The subtler risk is less obvious but worth thinking about: AI models learn from context. If you’re a consultant working across multiple brands in the same space, there’s a real question about whether the AI keeps client data properly separated, or whether patterns from one client’s operation start bleeding into thinking about another’s. Not maliciously. Not obviously. But the risk is there.
This isn’t a reason to avoid the MCP. It’s a reason to be deliberate about what you use it for and what data it touches.
The thing most people miss about AI and ERPs
There’s a distinction that gets lost in almost every conversation about AI in business systems, and it matters here.
There’s a difference between using AI to build automation and making AI the automation. The first is smart. You use Claude to write a script, test it, refine it, and then deploy something that runs reliably without needing AI involved every time. The second is expensive, inconsistent, and fragile, because you’re paying for a prompt every single time the process runs, and you’re dependent on the AI producing the same answer each time it does.
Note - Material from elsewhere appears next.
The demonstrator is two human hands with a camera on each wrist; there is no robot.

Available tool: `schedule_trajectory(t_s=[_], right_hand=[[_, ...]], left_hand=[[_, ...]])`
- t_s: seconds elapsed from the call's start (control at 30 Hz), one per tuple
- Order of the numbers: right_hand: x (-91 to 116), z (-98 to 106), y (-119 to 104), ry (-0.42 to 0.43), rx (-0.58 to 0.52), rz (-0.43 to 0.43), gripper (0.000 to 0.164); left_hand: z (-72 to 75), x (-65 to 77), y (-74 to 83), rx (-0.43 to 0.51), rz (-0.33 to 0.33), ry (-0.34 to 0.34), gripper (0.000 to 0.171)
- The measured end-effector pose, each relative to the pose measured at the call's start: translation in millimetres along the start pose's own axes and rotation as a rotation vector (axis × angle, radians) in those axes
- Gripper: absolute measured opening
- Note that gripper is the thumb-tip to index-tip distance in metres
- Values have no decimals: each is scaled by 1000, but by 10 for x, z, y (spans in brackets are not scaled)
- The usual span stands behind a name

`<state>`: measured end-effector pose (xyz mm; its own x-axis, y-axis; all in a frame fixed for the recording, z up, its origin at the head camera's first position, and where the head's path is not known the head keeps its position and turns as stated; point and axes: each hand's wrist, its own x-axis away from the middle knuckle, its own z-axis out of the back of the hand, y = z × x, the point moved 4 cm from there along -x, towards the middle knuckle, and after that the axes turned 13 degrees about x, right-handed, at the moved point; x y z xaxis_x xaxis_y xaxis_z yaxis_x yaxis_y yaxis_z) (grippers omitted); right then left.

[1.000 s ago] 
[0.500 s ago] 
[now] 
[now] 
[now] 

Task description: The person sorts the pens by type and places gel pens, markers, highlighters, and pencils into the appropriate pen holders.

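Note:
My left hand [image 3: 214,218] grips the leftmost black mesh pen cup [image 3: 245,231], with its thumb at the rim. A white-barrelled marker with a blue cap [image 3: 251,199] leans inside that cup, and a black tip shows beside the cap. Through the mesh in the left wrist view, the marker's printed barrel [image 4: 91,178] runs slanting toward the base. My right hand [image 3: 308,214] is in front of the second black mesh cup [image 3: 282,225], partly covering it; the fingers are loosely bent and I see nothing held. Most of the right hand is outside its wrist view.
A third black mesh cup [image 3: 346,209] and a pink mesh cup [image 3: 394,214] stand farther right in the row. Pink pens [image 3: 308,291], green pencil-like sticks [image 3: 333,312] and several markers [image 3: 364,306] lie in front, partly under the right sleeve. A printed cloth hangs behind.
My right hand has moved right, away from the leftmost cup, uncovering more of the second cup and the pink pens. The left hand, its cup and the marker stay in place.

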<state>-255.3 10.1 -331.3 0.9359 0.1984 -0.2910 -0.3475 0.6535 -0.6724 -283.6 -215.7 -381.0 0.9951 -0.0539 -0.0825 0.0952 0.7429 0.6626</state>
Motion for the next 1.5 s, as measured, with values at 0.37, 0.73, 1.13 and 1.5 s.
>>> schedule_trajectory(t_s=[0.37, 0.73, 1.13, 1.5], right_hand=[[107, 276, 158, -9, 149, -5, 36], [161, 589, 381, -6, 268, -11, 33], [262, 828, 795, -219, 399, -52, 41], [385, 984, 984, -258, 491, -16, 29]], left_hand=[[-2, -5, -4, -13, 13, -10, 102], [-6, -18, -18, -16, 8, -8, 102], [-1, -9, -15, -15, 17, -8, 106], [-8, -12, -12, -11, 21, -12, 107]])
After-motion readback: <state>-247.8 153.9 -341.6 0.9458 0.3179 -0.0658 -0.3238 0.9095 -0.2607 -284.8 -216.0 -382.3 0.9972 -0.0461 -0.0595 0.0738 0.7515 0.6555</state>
The goal should always be to use as little AI as possible in the final running solution. Use it heavily in the build. Use it lightly, or not at all, in the operation.
The MCP is a build tool and a one-off tool. The moment you start treating it as infrastructure, you’ve misunderstood what it’s for.
So what should you actually do?
Use the MCP for ad hoc queries where speed matters and repeatability doesn’t. Use Claude to help write and iterate on scripts. Keep anything that needs to be consistent, scheduled, or shared sitting on a proper process, saved searches, dashboards, reports that everyone pulls from the same place.
And if you’re still on spreadsheets: an AI that can query your data faster isn’t the answer to your data problem. Getting the data into one place first is.
The ERP exists to give everyone the same version of the truth. Don’t let a well-marketed AI feature talk you into giving everyone their own version again.